Die Terrormiliz Islamischer Staat (IS) baut Experten zufolge ihren Einfluss im Nordosten Nigerias rasch aus. Die Kämpfer des Ablegers der Terrororganisation behandelten die örtliche muslimische Bevölkerung relativ gut und hätten auch militärische Erfolge vorzuweisen.

Das erklärte die Denkfabrik International Crisis Group (ICG) in einem am Donnerstag veröffentlichten Bericht. Die Gruppe, die sich von der Terrormiliz Boko Haram abgespalten hatte, soll demnach auf rund 3500 bis 5000 Kämpfer angewachsen sein.

Der IS bemühe sich erfolgreich darum, die in dem Gebiet rund um den Tschadsee abwesende Regierung zu ersetzen und für die Menschen eine Grundversorgung sicherzustellen. Dazu gehörten das Bohren von Brunnen und die Aufrechterhaltung der Sicherheit, wie der Bericht erläuterte.

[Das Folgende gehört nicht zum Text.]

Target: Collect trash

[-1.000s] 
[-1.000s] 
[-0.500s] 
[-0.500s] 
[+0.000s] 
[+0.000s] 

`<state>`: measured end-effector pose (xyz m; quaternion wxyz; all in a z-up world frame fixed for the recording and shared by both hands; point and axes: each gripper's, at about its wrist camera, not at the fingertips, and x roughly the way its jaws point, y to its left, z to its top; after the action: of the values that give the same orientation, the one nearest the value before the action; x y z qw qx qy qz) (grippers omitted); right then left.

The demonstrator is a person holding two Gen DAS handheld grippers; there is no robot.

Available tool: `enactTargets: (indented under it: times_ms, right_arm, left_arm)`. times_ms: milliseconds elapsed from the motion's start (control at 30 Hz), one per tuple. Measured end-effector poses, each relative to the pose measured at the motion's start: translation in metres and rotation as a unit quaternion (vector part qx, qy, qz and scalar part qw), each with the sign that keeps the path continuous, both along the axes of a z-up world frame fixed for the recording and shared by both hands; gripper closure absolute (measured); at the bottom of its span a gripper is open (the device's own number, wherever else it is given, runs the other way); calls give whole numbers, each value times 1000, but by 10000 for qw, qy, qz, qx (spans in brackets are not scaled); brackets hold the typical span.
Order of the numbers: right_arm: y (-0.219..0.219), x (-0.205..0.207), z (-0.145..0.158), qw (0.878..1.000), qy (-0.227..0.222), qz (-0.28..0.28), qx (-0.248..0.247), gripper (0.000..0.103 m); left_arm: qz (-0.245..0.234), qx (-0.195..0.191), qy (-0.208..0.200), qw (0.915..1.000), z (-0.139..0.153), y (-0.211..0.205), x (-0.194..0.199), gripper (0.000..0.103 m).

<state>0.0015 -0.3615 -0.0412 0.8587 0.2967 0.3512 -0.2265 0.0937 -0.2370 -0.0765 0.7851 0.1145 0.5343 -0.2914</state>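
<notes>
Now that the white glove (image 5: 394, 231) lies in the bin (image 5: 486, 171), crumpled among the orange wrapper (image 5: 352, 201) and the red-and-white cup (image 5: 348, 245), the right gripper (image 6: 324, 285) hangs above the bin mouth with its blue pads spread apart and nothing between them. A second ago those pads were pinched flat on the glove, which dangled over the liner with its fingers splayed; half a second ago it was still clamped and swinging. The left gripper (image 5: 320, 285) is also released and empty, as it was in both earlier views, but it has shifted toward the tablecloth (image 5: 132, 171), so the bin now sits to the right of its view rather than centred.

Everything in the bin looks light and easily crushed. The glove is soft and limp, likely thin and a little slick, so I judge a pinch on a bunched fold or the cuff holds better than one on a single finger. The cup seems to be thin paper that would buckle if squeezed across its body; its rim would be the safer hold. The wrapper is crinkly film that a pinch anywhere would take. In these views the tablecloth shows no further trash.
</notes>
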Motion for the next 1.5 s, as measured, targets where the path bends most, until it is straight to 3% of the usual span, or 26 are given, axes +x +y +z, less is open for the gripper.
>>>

Die Gruppe habe daher "ein Niveau an Unterstützung bei der örtlichen Bevölkerung wie es Boko Haram nie gelungen war". Um die Terrormiliz zurückzudrängen, dürfe die Regierung daher nicht nur auf ein militärisches Vorgehen setzen, sondern müsse auch die Versorgung der Menschen in dem verarmten Gebiet verbessern, forderte die ICG.

Die Gegend im Bundesstaat Borno unweit der Grenzen zum Tschad und zum Niger wird seit vielen Jahren von islamistischen Extremisten heimgesucht. Seit 2010 hatte Boko Haram dort Fuss gefasst, wurde in den vergangenen Jahren jedoch zunehmend vom Militär zurückgedrängt.